ZebangCheng / Emotion-LLaMA

Emotion-LLaMA: Multimodal Emotion Recognition and Reasoning with Instruction Tuning
BSD 3-Clause "New" or "Revised" License
96 stars 9 forks source link

About 2-stage training #21

Open Archie1121 opened 5 hours ago

Archie1121 commented 5 hours ago

Hello, author! In your paper, you mentioned that you used a two-stage training strategy, consisting of coarse and fine-grained JSON files. Regarding the code, I want to ask whether I should replace the "ann_path" in featureface.yaml for training. If I replace the coarse-grained JSON path with the fine-grained JSON path, how can the .pth file from stage 1 load successfully?

ZebangCheng commented 4 hours ago

If you executed the Stage 1 pre-training code, the model parameter files will be saved in the checkpoints/save_checkpoint directory. Use the model parameter file from the last epoch and set the path in the configuration file:

# Set Emotion-LLaMA path
ckpt: "/home/czb/project/Emotion-LLaMA/checkpoints/save_checkpoint/2024xxxx-v1/checkpoint_29.pth"

In simple terms, it means replacing the original minigptv2_checkpoint.pth weights with the weights from the first stage of training.

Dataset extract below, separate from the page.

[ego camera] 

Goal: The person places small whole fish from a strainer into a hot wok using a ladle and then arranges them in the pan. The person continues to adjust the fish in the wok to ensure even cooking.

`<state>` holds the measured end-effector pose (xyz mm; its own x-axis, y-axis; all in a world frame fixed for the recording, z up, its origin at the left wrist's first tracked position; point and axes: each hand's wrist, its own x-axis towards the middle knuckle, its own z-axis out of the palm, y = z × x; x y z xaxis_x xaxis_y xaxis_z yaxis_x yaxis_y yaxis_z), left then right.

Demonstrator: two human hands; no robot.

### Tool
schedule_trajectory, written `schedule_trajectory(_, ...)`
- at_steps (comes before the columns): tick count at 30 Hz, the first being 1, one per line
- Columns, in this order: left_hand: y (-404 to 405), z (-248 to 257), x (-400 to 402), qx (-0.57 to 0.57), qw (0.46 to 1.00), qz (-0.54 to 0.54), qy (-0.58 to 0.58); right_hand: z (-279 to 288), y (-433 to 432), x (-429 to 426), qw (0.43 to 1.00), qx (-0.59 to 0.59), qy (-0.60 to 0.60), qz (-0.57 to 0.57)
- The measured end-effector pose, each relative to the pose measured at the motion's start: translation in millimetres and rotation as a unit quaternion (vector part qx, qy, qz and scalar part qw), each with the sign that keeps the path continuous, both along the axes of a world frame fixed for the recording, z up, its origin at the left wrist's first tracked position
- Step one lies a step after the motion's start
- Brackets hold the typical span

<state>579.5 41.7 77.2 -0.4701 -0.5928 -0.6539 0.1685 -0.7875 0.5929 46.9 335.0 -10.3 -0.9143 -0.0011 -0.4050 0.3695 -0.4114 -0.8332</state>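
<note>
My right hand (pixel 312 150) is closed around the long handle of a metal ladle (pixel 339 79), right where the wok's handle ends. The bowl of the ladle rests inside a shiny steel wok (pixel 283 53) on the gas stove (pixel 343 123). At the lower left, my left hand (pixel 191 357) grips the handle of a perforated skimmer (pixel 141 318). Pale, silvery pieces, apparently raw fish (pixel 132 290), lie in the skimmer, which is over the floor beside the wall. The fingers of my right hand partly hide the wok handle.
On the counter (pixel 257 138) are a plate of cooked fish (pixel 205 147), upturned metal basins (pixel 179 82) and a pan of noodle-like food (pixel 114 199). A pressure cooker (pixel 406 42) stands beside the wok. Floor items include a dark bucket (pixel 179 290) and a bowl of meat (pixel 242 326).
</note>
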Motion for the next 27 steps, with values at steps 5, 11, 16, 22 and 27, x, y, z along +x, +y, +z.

Archie1121 commented 3 hours ago

Thans a lot!By the way, in your paper, you mentioned that you fine-tuned on the DFEW dataset. For this fine-tuning, did you continue training with the emotion-llama model obtained from the first stage, the emotion-llama model from the second stage, or did you re-train it as you did with the MERR dataset? Additionally, for the DFEW dataset, besides extracting the corresponding features, do you also need to calculate and identify AUs to obtain coarse-grained or fine-grained labels?